Abstract: The question of whether to use “trigger warnings” in classroom spaces has spawned intense debates in feminist academia. This paper explores the history of similar discussions in fan communities, where feminist-oriented fans have been debating strategies to navigate fraught landscapes of representation and trauma for more than a decade. In contrast to academics’ predominant concerns with surveillance, academic freedom, and neoliberal commodification of the self, fans’ arguments over warnings center questions of disability and access, working toward the creation of counterpublic spaces on and offline that attend to the complexities of affect and the interdependence of structural violence, pleasure, and critique.

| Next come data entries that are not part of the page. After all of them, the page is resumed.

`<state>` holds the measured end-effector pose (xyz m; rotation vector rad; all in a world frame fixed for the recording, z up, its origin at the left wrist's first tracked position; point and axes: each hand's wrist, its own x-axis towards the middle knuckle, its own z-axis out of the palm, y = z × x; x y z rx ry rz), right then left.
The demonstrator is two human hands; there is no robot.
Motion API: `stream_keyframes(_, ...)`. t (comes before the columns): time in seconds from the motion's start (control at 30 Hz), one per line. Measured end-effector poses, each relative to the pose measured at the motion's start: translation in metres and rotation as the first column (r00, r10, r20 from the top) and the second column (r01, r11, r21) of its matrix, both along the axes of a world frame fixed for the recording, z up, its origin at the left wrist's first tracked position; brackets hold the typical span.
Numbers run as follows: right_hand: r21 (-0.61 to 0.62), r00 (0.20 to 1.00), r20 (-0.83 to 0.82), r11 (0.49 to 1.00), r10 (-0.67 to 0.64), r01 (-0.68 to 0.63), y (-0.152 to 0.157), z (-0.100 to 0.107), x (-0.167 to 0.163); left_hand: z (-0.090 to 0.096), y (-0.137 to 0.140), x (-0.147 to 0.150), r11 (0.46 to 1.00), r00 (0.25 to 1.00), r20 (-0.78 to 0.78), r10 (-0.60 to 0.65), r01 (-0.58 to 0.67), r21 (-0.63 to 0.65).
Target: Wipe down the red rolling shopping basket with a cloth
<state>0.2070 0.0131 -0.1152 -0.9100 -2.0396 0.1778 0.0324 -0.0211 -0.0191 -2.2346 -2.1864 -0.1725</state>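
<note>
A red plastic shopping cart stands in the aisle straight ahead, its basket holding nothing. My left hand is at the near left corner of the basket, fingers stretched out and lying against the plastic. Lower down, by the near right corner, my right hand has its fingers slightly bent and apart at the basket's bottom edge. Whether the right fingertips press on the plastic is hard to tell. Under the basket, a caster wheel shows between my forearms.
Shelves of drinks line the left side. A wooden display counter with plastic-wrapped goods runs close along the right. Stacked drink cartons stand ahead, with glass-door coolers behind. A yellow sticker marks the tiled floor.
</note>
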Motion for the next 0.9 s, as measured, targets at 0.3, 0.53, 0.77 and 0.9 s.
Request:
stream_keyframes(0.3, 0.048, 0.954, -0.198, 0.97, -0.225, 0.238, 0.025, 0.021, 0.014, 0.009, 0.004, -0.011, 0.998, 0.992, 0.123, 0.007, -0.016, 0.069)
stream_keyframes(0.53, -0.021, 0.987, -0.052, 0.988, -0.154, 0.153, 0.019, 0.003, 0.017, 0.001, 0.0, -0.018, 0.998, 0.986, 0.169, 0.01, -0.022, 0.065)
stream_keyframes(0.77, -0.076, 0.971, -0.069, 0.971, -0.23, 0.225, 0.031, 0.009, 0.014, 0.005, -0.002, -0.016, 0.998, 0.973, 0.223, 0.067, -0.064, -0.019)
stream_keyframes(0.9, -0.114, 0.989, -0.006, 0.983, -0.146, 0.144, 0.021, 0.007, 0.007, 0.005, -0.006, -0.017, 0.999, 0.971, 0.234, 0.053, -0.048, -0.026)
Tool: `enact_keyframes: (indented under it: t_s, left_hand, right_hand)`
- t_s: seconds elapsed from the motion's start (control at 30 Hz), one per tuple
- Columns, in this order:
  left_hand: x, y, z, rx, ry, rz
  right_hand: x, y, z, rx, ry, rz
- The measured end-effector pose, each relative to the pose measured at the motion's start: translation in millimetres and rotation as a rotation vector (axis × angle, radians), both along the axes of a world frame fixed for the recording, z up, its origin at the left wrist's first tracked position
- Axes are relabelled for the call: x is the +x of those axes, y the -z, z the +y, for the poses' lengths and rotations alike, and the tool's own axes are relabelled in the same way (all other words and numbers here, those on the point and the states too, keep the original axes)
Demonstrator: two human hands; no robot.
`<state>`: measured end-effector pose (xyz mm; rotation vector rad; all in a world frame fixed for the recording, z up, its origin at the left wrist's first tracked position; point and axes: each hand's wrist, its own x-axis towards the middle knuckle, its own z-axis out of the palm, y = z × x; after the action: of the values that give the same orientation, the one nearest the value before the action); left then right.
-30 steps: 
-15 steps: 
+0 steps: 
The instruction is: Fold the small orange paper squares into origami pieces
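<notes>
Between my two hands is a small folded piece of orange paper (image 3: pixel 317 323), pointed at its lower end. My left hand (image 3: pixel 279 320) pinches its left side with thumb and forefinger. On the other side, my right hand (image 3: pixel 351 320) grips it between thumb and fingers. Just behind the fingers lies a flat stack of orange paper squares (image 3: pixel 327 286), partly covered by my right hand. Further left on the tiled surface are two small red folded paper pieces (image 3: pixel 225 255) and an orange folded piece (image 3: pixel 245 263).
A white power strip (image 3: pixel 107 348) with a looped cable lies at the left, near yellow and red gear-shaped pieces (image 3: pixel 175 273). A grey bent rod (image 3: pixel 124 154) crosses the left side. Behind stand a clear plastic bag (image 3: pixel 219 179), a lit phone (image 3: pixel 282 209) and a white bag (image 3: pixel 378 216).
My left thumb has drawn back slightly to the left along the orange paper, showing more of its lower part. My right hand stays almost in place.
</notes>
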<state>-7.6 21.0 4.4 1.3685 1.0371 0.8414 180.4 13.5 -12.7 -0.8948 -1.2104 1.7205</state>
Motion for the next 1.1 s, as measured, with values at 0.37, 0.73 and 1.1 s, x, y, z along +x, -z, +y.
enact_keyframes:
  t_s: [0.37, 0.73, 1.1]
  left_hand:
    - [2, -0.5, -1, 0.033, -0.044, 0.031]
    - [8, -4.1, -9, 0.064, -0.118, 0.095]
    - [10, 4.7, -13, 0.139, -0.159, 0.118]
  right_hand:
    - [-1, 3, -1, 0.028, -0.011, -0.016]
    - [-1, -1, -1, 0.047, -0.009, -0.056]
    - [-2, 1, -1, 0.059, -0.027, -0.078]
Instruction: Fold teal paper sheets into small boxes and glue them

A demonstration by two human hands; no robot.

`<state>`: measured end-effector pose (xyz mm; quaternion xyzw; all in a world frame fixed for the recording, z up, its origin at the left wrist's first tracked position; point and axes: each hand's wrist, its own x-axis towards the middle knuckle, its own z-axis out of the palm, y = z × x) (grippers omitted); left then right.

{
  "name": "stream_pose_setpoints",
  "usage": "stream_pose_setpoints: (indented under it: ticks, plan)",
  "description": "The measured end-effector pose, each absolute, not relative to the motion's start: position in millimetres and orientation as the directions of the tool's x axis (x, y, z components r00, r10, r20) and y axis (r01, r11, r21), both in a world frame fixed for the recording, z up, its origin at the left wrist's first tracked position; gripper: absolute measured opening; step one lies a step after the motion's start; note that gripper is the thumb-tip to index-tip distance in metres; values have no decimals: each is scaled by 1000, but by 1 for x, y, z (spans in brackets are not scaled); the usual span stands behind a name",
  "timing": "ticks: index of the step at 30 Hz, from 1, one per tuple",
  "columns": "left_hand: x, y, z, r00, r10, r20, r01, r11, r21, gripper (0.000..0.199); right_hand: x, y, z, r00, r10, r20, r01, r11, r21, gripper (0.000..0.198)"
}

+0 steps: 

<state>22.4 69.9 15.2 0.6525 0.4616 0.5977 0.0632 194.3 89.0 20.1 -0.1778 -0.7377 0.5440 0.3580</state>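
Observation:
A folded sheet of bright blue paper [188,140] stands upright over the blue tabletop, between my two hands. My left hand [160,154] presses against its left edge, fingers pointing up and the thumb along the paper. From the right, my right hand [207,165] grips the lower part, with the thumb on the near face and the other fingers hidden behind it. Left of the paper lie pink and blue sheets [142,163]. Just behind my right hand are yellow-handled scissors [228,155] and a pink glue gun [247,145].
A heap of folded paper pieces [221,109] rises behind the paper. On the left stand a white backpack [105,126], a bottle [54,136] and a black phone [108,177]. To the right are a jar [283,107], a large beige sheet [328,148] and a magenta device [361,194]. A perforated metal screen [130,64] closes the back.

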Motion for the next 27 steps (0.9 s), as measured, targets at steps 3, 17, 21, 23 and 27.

Examining the Team Performance Benefits of Emotional Attachment Toward Robots  

Apr 26, 2016
11 am – 12 pm
2116 Hornbake Bldg, South Wing

ReSizeLionelSpeaker: Lionel P. Robert, Jr.
Dr. Lionel P. Robert, Jr. is currently an Assistant Professor of Information at the University of Michigan, Ann Arbor, School of Information where he was awarded the Carnegie Junior Faculty Development Fellowship.  Dr. Robert was a BAT doctoral fellow and KPMG scholar at Indiana University where he completed his Ph.D. in Information Systems and minored in Social Informatics.  His current research focuses on how technologies alter teamwork and how technologies can be used to improve teamwork.  He is a member of the Michigan Interactive and Social Computing (MISC) and Information Behavior and Interaction Research Groups at the University of Michigan. He is also an affiliate of the Center for Computer-Mediated Communication at Indiana University. He is currently the Academy of Management OCIS Division Representative at Large and the outgoing President of AIS SIG in Cognitive Research. He has published in various outlets such as Information Systems Research, the ACM Conference on Computer Supported Cooperative Work (CSCW), and the ACM Conference on Human Factors in Computing Systems (CHI). He has also written a book entitled Social Capital and Knowledge Integration in Virtual Teams.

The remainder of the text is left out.